By: Caroline Dowd-Higgins
I’m an avid consumer of the writings, talks, and podcasts of Adam Grant, Wharton professor and organizational psychologist. Recently, I listened to his TedTalk on how to stop languishing and start finding flow.
Are you feeling meh?
Let’s be real — there is a lot happening in the world right now. Mass shootings are pervasive and horrific, the war in Ukraine is devastating, and the pandemic journey is ever changing and exhausting. Many are assessing their career lives to consider how their values are being met, or not. I’m still a cup half full person and positivity is in my top 10 Strengthsfinder themes. However, I do believe the weight of the world is impacting how we navigate our daily lives, and some days just feel meh. The official definition of meh is expressing a lack of interest or enthusiasm. Meh even has an emoji.

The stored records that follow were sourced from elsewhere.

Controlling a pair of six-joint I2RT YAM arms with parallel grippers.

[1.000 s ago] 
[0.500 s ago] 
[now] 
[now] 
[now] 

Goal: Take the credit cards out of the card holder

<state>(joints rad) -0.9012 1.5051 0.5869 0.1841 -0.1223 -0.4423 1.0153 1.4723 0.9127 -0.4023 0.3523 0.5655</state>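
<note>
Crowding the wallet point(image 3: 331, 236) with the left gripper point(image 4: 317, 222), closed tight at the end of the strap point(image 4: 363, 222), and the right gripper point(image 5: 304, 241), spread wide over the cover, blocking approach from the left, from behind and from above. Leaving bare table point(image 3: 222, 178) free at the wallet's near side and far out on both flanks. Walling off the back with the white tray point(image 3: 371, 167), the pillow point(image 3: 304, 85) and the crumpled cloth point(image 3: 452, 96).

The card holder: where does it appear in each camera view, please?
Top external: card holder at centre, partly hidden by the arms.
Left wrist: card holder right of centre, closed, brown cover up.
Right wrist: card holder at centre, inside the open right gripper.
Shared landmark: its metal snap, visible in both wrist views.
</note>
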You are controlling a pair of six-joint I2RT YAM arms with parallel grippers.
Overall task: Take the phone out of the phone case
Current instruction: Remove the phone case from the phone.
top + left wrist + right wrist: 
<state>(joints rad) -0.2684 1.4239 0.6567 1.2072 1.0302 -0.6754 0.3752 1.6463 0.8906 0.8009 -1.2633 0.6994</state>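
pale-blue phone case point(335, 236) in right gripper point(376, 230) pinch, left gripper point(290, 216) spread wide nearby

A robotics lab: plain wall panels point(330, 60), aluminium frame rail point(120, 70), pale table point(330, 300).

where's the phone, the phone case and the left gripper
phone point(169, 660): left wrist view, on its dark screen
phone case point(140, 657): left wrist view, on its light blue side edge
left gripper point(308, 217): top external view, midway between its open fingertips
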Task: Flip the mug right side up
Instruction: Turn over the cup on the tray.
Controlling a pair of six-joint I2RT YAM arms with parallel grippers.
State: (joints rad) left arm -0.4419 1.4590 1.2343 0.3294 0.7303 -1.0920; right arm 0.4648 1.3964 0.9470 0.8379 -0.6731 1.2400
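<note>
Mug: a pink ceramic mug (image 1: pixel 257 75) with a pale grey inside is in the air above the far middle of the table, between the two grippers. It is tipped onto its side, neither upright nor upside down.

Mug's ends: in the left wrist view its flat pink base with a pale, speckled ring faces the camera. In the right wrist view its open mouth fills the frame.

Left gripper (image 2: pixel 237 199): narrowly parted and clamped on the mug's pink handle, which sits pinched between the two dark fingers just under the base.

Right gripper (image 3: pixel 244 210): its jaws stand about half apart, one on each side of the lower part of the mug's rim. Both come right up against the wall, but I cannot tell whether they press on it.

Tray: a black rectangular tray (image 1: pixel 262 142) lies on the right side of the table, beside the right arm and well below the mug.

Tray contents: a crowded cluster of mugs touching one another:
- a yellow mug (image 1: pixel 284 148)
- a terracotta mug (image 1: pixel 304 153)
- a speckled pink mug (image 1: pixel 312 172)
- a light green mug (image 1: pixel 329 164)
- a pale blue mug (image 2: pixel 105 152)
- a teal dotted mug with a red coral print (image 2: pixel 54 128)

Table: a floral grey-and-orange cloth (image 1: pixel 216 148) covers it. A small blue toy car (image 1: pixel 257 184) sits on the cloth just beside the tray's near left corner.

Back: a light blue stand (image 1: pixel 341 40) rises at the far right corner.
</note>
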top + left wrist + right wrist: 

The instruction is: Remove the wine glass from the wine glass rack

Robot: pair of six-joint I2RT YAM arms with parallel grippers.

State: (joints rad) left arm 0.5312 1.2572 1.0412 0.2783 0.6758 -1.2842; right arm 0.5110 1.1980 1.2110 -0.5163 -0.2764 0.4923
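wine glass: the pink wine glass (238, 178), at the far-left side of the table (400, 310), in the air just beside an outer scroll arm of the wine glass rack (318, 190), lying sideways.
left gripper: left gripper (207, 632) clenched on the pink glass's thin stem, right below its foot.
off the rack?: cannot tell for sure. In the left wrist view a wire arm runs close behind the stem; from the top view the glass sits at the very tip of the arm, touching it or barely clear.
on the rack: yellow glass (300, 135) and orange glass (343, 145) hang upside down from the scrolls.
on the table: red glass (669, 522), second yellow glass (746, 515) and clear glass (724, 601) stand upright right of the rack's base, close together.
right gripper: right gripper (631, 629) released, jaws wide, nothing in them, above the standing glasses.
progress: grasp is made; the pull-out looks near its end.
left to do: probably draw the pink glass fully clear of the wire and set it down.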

Prolonged meh can morph into languishing and be a risk factor for depression. Defined by sociologist, Corey Keyes, languishing is “the absence of wellbeing.” Adam Grant takes it a step further adding:
As if everything in life is in grayscale as opposed to vivid color — the sense of being a little joyless or aimless. While someone who we say is flourishing has a powerful sense of meaning and mastery, languishing can dull motivation, interfere with our focus, and on average makes us 3x more likely to cut back on work, (as cited by Corey Keyes in the Journal of Health and Social Research piece From Languishing to Flourishing in Life) which can ultimately lead to performance issues and drag other colleagues down.
How organizations can be proactive.
While finding your mojo is an individual experience, organizations can also take steps to address employee languishing. Here are actionable tactics from Adam Grant.
1) Broaden our understanding of mental health and well-being.
According to Adam, “we need to help people grow across the spectrum, not just cure ill-being. An important thing is shifting away from response and cure toward prevention,” for your entire workforce.
2) Take a preventative and more holistic approach.
“Prevention is extremely lower cost than crisis management — it creates higher performing employees, leads to less turnover, and more engaged employees.”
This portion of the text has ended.